_Work order_: Leaving all pictures aside, copy exactly the lines from the start of the listing below through the line that contains "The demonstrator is", and only those lines.

_Collected material_:
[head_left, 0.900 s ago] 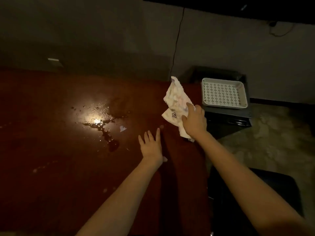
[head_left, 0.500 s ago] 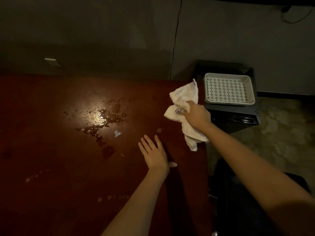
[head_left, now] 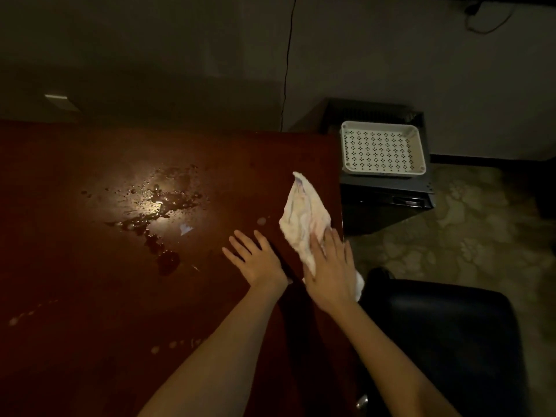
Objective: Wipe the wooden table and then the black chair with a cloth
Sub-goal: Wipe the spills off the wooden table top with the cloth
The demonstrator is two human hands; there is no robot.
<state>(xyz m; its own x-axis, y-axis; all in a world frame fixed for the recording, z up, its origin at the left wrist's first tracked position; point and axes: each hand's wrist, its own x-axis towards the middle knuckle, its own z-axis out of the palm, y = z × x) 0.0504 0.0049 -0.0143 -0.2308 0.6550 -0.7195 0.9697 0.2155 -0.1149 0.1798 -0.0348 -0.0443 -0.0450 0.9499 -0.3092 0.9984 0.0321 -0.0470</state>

_Answer area_:
[head_left, 0.900 s ago] 
[head_left, 0.500 s ago] 
[head_left, now] 
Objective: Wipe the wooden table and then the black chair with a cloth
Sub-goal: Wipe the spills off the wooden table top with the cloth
The demonstrator is two human hands; there is no robot.

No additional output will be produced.